● Data shown:
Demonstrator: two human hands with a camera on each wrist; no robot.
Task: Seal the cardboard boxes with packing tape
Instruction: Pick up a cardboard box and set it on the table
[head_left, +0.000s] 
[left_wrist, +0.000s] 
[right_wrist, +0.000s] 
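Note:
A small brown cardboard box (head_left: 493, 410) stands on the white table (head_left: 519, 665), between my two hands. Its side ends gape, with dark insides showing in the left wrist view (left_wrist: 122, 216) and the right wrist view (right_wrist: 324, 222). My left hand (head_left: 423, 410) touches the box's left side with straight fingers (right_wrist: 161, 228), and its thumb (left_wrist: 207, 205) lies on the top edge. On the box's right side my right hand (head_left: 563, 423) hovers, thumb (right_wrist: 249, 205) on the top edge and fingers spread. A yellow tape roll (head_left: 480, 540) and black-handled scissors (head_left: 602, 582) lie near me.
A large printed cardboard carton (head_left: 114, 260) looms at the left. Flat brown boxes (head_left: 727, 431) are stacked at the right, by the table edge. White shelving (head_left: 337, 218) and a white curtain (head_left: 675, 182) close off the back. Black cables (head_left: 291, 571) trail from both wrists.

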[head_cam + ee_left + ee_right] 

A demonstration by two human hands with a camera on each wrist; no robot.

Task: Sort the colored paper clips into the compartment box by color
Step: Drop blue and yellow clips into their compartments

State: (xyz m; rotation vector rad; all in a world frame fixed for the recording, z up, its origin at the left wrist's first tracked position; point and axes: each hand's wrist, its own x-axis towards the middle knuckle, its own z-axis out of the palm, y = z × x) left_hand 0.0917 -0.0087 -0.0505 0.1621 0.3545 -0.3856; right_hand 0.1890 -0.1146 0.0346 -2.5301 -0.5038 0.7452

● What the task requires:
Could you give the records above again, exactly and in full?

● Solution:
Demonstrator: two human hands with a camera on each wrist; no robot.
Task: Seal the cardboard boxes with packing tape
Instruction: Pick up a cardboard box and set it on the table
[head_left, +0.000s] 
[left_wrist, +0.000s] 
[right_wrist, +0.000s] 
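Note:
A small brown cardboard box (head_left: 493, 410) stands on the white table (head_left: 519, 665), between my two hands. Its side ends gape, with dark insides showing in the left wrist view (left_wrist: 122, 216) and the right wrist view (right_wrist: 324, 222). My left hand (head_left: 423, 410) touches the box's left side with straight fingers (right_wrist: 161, 228), and its thumb (left_wrist: 207, 205) lies on the top edge. On the box's right side my right hand (head_left: 563, 423) hovers, thumb (right_wrist: 249, 205) on the top edge and fingers spread. A yellow tape roll (head_left: 480, 540) and black-handled scissors (head_left: 602, 582) lie near me.
A large printed cardboard carton (head_left: 114, 260) looms at the left. Flat brown boxes (head_left: 727, 431) are stacked at the right, by the table edge. White shelving (head_left: 337, 218) and a white curtain (head_left: 675, 182) close off the back. Black cables (head_left: 291, 571) trail from both wrists.
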
[head_cam + ee_left + ee_right] 

A demonstration by two human hands with a camera on each wrist; no robot.

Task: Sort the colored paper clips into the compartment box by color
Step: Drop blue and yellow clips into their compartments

State: (xyz m; rotation vector rad; all in a world frame fixed for the recording, z up, its origin at the left wrist's first tracked position; point and axes: each hand's wrist, its own x-axis towards the middle knuckle, its own z-axis out of the palm, y = z × x) left_hand 0.0917 -0.0087 -0.0505 0.1621 0.3545 -0.3856; right_hand 0.1890 -0.1146 0.0346 -2.5301 -0.5038 0.7452

With this, the exercise is finished.